Думный дворянин знал, что Иван сжигал себя мучительными постами, и, беседуя с самодержцем, Григорию порой чудилось, что ему отвечает мертвец.
– Недовольны бояре опришниной, Иван Васильевич, – заговорил Григорий, едва перешагнув порог.
– Слушаю тебя, Малюта, далее продолжай.
– Бояре промеж себя кучкуются и смуту учинить жаждут.
Государь стоял у окна и смотрел во двор, где молодые опришники привязывали к поясу метлы.
– Вот как!
– Да, государь. Бояре дворян и дьяков на свою сторону привлекают, говорят, что ни к чему эта опришнина. Они во все концы Руси гонцов шлют и союзников ищут.
– Благое дело, Гришенька, что у тебя повсюду верные люди. Кто же среди этих смутьянов главный?
– Не поверишь, государь… Челяднин-Федоров! Как поставил ты его во главе земщины, так он и стал смуту чинить.
– Никогда я боярам не доверял, Малюта.
– На опришнину, государь, опирайся. Не подведут тебя дворяне.
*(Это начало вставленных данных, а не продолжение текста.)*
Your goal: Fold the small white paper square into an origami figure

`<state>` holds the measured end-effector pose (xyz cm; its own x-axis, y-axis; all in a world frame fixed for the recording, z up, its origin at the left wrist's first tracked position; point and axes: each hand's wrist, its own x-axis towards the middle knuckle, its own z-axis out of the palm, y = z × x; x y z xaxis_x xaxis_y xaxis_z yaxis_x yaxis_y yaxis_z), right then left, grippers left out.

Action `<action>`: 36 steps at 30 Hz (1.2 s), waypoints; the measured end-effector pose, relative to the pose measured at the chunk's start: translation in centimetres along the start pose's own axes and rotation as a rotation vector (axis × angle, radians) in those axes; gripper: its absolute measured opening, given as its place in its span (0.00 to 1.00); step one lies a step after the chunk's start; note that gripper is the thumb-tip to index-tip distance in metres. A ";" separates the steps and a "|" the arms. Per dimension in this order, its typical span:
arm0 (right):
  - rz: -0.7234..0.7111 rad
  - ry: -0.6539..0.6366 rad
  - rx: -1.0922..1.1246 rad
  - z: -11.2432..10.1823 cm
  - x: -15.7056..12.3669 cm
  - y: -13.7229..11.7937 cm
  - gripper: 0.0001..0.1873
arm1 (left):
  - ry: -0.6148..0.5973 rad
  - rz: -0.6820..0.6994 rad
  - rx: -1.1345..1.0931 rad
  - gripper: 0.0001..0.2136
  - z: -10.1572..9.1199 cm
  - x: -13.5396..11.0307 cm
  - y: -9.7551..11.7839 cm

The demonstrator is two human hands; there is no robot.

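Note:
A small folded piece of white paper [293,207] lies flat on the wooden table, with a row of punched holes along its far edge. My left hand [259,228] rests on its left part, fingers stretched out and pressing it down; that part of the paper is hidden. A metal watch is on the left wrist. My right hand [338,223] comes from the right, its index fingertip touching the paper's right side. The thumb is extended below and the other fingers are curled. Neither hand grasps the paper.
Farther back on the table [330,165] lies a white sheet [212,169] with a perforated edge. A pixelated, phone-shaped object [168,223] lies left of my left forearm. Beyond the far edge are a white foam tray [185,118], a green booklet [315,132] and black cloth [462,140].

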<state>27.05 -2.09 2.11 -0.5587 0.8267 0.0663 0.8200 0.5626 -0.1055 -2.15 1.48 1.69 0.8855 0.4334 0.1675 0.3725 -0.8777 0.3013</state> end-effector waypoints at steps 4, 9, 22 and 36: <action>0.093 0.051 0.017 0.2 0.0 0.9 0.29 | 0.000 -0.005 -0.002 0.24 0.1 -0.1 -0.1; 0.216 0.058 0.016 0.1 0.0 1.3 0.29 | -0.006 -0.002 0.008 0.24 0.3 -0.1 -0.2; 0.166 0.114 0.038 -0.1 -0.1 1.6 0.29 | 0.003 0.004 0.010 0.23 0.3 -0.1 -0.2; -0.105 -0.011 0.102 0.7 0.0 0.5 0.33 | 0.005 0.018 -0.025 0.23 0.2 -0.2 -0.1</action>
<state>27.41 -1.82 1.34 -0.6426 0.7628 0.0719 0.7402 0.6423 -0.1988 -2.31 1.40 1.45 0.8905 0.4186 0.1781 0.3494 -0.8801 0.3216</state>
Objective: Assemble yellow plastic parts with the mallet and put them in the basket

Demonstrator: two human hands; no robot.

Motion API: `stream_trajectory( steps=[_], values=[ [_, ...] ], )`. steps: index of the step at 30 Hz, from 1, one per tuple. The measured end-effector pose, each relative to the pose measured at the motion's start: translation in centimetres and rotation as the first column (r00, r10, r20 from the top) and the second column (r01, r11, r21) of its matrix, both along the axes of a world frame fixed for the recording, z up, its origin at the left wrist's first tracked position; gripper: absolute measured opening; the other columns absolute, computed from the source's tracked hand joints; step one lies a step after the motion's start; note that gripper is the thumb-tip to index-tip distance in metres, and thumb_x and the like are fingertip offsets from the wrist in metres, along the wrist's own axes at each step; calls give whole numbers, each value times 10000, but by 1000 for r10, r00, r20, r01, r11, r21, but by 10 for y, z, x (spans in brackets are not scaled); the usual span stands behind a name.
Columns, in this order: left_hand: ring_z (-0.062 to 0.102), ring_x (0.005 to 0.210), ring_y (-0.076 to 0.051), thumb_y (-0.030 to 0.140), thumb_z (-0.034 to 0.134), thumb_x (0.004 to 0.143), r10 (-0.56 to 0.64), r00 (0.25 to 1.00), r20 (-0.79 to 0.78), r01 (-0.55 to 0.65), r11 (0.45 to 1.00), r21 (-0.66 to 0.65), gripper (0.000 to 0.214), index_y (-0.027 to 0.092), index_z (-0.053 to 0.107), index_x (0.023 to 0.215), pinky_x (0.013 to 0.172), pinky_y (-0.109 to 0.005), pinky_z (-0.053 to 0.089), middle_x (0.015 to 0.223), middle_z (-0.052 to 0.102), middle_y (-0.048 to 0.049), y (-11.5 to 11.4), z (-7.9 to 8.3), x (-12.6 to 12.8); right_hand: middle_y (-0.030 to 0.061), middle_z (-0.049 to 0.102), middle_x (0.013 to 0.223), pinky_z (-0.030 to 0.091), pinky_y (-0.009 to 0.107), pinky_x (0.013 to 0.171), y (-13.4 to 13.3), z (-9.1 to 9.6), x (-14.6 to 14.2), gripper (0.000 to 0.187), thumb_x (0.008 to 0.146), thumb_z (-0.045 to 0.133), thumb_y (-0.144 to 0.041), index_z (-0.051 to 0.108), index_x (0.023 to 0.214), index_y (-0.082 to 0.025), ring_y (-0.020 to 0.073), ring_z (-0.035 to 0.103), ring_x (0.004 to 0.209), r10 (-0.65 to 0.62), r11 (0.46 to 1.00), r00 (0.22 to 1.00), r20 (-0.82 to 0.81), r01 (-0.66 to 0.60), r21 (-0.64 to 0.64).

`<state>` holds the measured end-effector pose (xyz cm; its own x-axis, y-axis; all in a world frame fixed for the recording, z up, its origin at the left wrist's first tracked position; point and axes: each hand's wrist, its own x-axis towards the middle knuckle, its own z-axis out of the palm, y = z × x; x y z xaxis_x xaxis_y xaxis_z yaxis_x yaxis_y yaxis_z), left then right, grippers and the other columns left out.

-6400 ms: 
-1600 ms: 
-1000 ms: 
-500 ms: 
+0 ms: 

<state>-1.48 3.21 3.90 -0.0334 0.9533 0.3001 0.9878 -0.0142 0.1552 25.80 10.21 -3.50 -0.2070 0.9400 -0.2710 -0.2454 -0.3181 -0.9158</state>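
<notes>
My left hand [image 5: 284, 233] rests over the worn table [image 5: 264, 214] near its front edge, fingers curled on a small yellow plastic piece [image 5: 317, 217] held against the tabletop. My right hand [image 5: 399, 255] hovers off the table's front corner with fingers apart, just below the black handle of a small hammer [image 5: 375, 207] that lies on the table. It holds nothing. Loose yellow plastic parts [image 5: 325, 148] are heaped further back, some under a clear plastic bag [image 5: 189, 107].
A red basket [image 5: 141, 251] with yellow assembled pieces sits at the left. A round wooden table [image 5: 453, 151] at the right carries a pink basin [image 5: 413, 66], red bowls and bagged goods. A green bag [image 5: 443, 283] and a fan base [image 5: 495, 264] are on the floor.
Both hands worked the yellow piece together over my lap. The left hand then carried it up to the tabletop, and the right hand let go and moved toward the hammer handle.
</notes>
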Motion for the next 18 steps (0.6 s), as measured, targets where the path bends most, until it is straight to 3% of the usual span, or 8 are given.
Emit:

– Знаю я это, Григорий, потому и верю вам. Иное дело бояре, дай им волю, так они всю русскую землю по клочкам к себе на двор перетаскают. Только больно мне слышать это, Малюта. От кого я не ожидал пакости, так это от конюшего земского. Верил я ему, а потому над остальными возвысил, а он, оказывается, всегда мне зла желал. – Государь отошел от окна и подумал о молодых опришниках, что прилаживали к поясу метелки: будет им нынче работа.
Иван Петрович Челяднин-Федоров был одним из самых именитых бояр в русском государстве. Происходил он из старого московского дворянства, на котором всегда держалась власть российских господарей. Челяднины вместе с Кошкиными, Морозовыми и Хромыми были с московскими князьями еще в то далекое время, когда они не помышляли о великодержавии и владимирских господарей почитали, как старших братьев. А потому величие Челядниных не уменьшилось даже после того, как московские цари призвали к себе на службу младших князей.
Боярин держал в своих руках Конюший приказ так же уверенно, как когда-то его предки сиживали рядом с троном московских князей. Но даже близость к трону не отдалила его от московского люда, и он пользовался среди горожан заслуженной любовью. Боярин не стеснялся обнажить голову даже тогда, когда с ним здоровался безродный нищий. И вместе с тем Иван Петрович был так же богат, как и знатен. Его пожертвования в церковь были так велики, что на них можно было содержать все богадельни Москвы. Дума без Челяднина представлялась такой же хилой, как древо, лишенное влаги, а отстранить Ивана Петровича от дворовых дел – это значило позабыть все те услуги, которые старомосковский боярский род столетиями оказывал хозяевам русской земли.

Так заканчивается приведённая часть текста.